The balance for domestic orders (-15 per cent) was the lowest since January 2012. However while export orders fell, the -8 per cent decline was the slowest since July 2012.
Stephen Gifford, CBI Director of Economics, said, "It's been another disappointing quarter for small and medium-sized manufacturing firms, who have seen new orders and output continue to fall.
"Conditions will remain challenging for the sector. Fears about the impact of political and economic conditions abroad on export demand have risen and there is little sign in this survey that credit conditions are improving."
Despite the weaker than expected activity firms remain optimistic about the overall business situation ahead. Manufacturers expect output and export orders to grow in the next three months.

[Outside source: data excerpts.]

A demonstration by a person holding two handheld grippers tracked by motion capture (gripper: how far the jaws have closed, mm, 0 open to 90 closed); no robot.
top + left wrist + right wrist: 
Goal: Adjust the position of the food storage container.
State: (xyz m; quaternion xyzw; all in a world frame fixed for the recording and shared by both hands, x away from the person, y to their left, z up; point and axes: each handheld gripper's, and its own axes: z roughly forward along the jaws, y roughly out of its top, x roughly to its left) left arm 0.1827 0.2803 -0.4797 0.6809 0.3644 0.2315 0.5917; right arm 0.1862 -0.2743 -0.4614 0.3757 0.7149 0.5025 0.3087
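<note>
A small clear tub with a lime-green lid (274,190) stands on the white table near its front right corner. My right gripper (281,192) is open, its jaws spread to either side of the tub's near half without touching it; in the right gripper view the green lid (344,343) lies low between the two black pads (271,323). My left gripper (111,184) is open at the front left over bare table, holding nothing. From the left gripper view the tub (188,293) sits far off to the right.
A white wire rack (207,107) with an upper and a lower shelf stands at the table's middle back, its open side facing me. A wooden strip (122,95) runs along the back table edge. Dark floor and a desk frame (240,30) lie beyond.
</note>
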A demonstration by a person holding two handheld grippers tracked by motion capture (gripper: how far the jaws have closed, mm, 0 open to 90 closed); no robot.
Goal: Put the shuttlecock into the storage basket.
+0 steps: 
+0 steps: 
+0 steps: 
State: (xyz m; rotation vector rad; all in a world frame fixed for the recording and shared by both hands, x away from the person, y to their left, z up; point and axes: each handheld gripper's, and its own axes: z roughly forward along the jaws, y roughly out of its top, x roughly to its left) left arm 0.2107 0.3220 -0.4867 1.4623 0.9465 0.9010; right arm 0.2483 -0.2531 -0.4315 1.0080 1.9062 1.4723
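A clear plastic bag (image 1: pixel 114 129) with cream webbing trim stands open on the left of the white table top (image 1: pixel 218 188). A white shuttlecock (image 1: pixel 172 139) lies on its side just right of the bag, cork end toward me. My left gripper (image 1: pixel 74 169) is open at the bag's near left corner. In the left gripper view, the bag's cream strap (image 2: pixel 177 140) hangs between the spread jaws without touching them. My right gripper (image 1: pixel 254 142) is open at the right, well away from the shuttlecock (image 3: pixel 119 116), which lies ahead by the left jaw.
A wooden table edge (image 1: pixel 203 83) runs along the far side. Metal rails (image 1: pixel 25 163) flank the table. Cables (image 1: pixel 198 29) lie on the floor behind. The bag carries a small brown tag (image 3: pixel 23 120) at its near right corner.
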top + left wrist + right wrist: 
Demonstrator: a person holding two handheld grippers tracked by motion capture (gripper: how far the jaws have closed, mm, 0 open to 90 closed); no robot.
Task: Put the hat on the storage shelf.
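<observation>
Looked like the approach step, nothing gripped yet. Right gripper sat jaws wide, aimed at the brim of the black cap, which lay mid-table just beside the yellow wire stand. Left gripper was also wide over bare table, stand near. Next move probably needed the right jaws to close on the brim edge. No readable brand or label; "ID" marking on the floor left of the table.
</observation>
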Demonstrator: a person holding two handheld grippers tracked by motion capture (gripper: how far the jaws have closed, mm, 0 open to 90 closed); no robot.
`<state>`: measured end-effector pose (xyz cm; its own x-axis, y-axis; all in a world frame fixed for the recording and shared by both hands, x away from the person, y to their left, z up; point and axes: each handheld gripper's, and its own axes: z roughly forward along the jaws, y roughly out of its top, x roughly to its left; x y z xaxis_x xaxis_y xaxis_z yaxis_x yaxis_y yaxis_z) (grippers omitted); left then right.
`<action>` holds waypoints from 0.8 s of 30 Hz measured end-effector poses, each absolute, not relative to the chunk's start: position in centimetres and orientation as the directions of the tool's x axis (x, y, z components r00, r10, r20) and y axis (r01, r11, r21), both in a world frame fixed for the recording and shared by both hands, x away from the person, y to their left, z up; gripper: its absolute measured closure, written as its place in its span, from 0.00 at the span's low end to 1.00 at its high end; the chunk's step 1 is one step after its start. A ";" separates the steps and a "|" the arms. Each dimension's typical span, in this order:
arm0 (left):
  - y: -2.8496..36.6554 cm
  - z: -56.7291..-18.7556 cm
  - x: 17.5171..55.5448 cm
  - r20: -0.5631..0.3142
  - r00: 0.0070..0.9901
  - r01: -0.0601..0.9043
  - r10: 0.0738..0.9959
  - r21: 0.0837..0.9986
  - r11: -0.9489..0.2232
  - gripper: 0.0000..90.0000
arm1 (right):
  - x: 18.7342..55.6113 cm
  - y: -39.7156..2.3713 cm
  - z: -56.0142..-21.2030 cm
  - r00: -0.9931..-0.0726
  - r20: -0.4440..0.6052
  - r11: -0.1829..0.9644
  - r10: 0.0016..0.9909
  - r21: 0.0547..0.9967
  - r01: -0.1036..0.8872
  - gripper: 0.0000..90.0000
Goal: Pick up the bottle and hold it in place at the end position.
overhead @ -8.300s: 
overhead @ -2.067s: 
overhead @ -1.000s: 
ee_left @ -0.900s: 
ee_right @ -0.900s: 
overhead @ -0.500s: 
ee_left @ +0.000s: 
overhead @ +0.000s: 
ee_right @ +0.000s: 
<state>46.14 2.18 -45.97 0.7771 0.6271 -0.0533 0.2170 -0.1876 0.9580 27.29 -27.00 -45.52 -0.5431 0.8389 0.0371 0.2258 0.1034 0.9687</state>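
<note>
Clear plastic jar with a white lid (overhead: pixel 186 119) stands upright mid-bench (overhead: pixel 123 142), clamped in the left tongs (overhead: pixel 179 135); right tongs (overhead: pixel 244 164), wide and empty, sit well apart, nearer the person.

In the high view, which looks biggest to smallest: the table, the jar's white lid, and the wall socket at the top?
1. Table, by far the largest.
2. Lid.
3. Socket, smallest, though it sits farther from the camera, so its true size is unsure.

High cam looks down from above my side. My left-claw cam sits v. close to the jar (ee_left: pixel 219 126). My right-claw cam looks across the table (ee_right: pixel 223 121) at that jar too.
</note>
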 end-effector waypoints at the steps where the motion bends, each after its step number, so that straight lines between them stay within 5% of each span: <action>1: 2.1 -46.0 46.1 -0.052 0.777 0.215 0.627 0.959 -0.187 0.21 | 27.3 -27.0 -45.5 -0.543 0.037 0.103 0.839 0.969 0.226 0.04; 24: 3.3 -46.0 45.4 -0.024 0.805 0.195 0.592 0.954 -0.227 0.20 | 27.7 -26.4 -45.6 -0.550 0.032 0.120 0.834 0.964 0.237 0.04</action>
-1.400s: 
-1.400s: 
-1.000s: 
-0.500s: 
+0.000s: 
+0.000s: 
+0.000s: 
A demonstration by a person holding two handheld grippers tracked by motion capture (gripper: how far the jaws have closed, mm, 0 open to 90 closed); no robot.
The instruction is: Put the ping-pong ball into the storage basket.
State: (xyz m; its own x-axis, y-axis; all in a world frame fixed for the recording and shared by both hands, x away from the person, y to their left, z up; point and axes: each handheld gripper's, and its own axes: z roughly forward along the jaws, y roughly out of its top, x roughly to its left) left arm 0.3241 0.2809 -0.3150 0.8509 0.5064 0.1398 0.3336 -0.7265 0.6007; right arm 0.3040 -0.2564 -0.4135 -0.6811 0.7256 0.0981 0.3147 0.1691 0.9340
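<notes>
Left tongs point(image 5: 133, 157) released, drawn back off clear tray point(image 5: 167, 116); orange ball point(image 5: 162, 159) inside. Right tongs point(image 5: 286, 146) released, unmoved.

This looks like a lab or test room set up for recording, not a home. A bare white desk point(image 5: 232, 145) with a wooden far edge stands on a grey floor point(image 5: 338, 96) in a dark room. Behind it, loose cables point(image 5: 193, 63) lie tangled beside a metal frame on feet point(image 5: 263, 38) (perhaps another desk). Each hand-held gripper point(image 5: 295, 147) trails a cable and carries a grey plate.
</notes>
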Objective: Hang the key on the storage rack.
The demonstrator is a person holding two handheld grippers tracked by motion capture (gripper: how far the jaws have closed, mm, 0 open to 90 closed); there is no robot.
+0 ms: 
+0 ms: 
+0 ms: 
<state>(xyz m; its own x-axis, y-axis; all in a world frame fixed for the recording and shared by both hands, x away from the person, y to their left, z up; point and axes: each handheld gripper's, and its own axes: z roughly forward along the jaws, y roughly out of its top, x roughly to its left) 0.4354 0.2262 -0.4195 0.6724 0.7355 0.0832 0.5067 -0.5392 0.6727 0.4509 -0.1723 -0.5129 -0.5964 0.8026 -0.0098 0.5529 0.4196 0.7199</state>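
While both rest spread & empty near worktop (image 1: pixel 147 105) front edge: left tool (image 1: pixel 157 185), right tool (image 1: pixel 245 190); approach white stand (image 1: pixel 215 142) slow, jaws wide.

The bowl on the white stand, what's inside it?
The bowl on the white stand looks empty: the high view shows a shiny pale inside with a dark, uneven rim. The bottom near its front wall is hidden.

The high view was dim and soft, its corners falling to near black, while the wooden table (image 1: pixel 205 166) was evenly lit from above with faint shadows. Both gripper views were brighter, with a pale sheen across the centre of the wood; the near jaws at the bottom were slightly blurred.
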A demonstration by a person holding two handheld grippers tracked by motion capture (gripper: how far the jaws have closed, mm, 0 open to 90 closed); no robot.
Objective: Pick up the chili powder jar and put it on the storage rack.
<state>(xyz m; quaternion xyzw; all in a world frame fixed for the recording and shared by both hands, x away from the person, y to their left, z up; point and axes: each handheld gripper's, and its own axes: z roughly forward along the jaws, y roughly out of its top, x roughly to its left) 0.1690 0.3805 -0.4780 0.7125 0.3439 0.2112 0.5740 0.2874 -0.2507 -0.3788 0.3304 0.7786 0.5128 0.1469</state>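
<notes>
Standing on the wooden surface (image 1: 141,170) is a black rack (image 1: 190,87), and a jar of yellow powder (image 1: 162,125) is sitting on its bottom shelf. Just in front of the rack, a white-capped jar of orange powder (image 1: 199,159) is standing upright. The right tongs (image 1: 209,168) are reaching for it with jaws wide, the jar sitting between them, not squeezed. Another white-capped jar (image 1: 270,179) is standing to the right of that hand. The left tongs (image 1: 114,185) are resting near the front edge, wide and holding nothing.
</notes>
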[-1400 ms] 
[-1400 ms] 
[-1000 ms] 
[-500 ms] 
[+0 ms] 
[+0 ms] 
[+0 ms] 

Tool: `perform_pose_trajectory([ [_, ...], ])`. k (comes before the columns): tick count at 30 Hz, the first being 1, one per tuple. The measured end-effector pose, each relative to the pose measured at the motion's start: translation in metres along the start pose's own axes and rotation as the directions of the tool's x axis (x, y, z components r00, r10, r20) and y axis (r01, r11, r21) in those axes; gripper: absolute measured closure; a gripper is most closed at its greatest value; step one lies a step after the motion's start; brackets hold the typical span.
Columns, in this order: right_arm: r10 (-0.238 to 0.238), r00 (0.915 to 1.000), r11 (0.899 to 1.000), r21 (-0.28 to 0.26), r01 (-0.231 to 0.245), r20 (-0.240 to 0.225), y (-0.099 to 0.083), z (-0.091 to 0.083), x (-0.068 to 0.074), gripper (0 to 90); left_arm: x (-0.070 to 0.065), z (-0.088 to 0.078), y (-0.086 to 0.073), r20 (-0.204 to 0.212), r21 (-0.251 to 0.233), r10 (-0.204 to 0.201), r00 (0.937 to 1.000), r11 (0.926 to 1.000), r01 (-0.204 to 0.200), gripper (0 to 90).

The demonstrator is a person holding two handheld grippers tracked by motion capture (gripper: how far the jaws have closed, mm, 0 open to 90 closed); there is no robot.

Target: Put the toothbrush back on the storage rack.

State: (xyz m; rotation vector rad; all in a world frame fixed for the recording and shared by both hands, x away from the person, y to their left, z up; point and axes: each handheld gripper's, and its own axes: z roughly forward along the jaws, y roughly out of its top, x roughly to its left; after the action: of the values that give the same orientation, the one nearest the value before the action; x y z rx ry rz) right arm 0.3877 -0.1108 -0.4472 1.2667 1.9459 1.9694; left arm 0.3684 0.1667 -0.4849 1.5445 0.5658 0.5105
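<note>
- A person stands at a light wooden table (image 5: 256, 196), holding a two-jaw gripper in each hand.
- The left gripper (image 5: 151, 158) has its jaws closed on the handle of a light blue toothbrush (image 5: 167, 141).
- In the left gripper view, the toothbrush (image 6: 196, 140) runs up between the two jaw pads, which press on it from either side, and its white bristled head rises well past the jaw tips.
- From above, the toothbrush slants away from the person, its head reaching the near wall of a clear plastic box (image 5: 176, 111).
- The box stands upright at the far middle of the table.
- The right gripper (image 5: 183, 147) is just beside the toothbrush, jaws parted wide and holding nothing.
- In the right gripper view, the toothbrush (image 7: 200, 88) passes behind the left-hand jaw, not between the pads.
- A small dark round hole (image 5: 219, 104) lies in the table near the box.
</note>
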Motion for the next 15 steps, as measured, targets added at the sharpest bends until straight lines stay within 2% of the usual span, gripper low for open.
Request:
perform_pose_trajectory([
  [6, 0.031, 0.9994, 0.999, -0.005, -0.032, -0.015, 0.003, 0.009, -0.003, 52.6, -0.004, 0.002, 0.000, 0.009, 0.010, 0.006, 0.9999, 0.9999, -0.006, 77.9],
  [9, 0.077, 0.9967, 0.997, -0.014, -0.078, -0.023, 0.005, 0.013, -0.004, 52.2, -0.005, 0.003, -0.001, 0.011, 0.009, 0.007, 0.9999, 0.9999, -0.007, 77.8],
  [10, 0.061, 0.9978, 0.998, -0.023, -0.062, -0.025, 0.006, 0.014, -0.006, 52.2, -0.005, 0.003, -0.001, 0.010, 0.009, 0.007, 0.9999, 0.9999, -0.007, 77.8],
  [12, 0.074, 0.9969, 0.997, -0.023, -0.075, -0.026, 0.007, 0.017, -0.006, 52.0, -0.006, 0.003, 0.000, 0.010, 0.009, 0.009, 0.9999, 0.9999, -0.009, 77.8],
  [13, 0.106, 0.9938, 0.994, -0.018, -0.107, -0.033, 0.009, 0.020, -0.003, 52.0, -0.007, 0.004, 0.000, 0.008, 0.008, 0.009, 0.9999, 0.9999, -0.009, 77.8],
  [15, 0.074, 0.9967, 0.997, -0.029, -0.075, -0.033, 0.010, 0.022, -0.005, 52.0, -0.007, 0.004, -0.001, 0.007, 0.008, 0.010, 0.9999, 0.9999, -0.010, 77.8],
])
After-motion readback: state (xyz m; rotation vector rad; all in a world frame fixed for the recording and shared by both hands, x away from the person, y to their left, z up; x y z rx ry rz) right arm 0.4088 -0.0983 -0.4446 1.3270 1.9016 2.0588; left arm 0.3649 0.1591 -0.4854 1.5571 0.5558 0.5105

The domestic market is also predicted to stabilise.
Mr Gifford added, "The recent weakening in Sterling will have boosted the competiveness of the UK's smaller manufacturing firms, with a strong pick-up in export orders predicted."
With demand for exports anticipated to increase UK firms could see their supply chains expand as they take advantage of opportunities abroad. Using international credit reports enables firms to see how viable a potential customer or supplier is. Having this information allows businesses to reduce risk and safeguard their firm.
Recent signals suggest that the manufacturing sector is beginning to recover however it's still vital for businesses to put preventive measures in place to reduce the likelihood of knock on effects.